La hondura de la reina Juana
El olor del cordero asado, el queso, el
pan y el vino inunda el salón principal del castillo flamenco en Gante. Los
músicos azoran la fiesta con el rasgueo de la guitarra, las palmas y el cajón.
La atmósfera es de algarabía y jolgorio. La dama de ojos negros hace sentir sus
pasos como una felina de fuego. Sentada en el mesón principal, se levanta y se
acerca a los músicos. De inmediato, siente la mirada acusadora de los nobles y
los sirvientes. Ya es costumbre para ella, no le incomoda, es más, hasta
necesita esa atención.
Siente cierta acidez en la boca de su
estómago, pero palmea igual con goce. El rey la mira con ojos soberbios, ella
traduce esta mirada como un acto de deseo. Agarra una copa de vino, aunque el
sirviente le dice que no puede hacerlo por su embarazo, la reina no le hace
caso. Su pecho arde, siente que el licor baja con calor hacia su garganta.
Empieza a nublarse la mirada, se marea y unos de los sirvientes la ayuda a
sentarse, ella toma aire y bebe un vaso de agua que le sirven de inmediato.
Se da cuenta que los tulipanes de los
jarrones tienen algunos pétalos secos y los arranca con sus manos, decoradas con
anillos de oro y rubíes. El cante había adquirido un tono más lúgubre y jondo,
de una sevillana de Andalucía, un taranto de Almería hasta una soleá, cantada
con un tempo pesado y lento. La reina sintió esa música como si toda la
amargura del mundo cayera sobre su espalda. Grita al cantautor para arengar
para que cante algo más alegre.
Felipe se acerca por detrás a ella y le
besa el cuello. Este contacto hace que su piel arda como una pira pagana. Tras
este leve pero intenso acercamiento, él se retira a hablar con sus capitanes en
el balcón. La mujer respira con más fuerza y siente sus pulsaciones.
Se acerca a la mesa y agarra una fruta
africana, corta un pedazo, lo saborea y lo come. Se siente voluptuosa. El
cantautor interpreta otro taranto melodioso, la luna ejerce sobre sus
sensaciones una inmensidad y un apetito exacerbado por los colores, los
sabores, el tacto, los olores y los sonidos. La música penetra en su piel
agotada y sudorosa. Siente sus senos llenos de leche materna y sus muslos
redondeados. Ella se sabe nacida para la pasión, no para el reposo.
Se marea, camina hacia el patio
exterior, mira la luna cubierta por la neblina, inhala y exhala. Su mucama se
acerca y le pide que por favor se siente, en su estado no puede caminar en la
oscuridad. Debe proteger a su hijo de los espíritus y del sereno. Ella no le
hace caso, le pide que la deje respirar. De repente, la reina siente cólicos
muy fuertes. Ella camina rápidamente hacia sus aposentos. Sube las escaleras,
la sensación de dolor es fuerte como cuchillos.

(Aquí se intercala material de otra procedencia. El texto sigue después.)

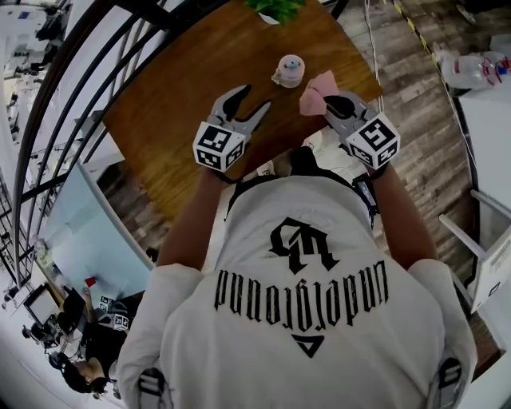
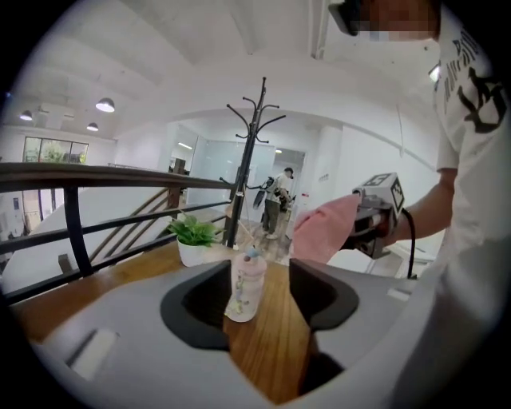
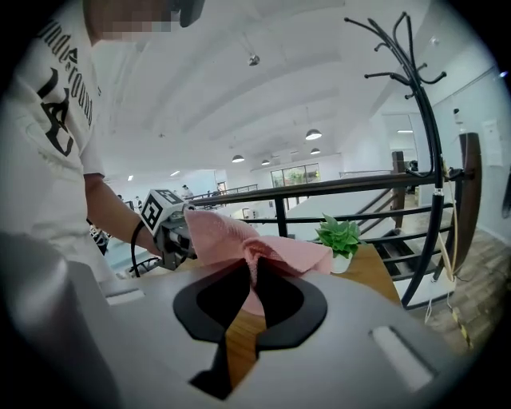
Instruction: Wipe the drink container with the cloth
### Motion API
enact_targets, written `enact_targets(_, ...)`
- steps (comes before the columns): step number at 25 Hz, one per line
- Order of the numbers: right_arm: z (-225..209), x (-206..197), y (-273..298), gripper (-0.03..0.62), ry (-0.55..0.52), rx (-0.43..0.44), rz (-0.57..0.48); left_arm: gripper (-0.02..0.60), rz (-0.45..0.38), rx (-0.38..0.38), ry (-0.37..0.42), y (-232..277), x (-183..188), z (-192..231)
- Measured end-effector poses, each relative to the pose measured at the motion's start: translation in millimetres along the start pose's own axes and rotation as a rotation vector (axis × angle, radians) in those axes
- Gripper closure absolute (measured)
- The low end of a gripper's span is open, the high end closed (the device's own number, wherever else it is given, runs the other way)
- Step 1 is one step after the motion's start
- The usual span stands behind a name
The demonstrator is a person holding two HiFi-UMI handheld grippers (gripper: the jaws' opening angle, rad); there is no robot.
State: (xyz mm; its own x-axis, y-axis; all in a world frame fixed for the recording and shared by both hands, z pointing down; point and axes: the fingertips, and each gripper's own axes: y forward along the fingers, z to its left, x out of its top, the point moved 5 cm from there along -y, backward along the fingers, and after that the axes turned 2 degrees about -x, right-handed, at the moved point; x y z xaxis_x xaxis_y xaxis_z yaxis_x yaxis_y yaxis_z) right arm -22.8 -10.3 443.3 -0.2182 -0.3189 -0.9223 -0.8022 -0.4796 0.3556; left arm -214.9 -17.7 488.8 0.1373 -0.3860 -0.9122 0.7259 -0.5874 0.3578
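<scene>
A person stands at a wooden surface (image 1: 176, 104) with a claw in each hand. The right claw (image 1: 330, 104) is clenched on a crumpled pink cloth (image 1: 315, 89), held above the surface just to the right of a small pale drink bottle (image 1: 289, 70). The bottle stands upright on the surface, near a potted plant (image 1: 275, 8). The left claw (image 1: 254, 97) is released, its jaws apart and empty, pointing at the bottle but short of it.
</scene>
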Motion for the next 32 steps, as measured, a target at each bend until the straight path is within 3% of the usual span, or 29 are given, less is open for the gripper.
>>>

Entra a su dormitorio, se acuesta pero
no encuentra alivio, ni consuelo. Se levanta, corre. Sale nuevamente y entra al
toilette, en donde usa el retrete. Se sienta, los dolores son cada vez más
intensos. La mucama se acerca, se da cuenta de lo que sucede y le dice a la
reina que no son cólicos, sino dolores de parto. La sirvienta corre hacia el
salón del banquete y habla con el ama de llaves, quien inmediatamente ordena
que busquen a la partera y le da el aviso al rey.
Juana intenta soportar el dolor se
levanta, escala las paredes y comienza a empujar por sí sola. Ya había parido
una vez, sabe lo que le viene, aunque esta vez el licor, el sudor, la
voluptuosidad la marean. Abre sus piernas, empuja con fuerza. Con la soledad
del mundo, su vagina dilata y la cabeza del varón empuja. En un leve momento,
casi se desmaya, pero siente toda una vida saliendo dentro de ella, la conexión
sanguínea es más fuerte que su impulso de muerte en ese momento.
La madrugada y la noche, la luna y el
taranto, el vino, el tulipán y cante jondo. Nada se compara ante la inmensidad
de su fuerza paridora y dadora de vida ante la inmensidad del vacío de sentirse
sola y abandonada.
Juana pare sola como una leona en el
frío piso del castillo flamenco. La comitiva se aproxima con la partera, que al
llegar, corta el cordón umbilical y constata que es un varón. La reina escucha
el llanto de su primogénito varón. Respira, se emociona y comienza a llorar de
felicidad. El rey entra y la mira con una sonrisa de orgullo. Esta vez el beso
entre ambas lenguas es más ardiente y lúgubre.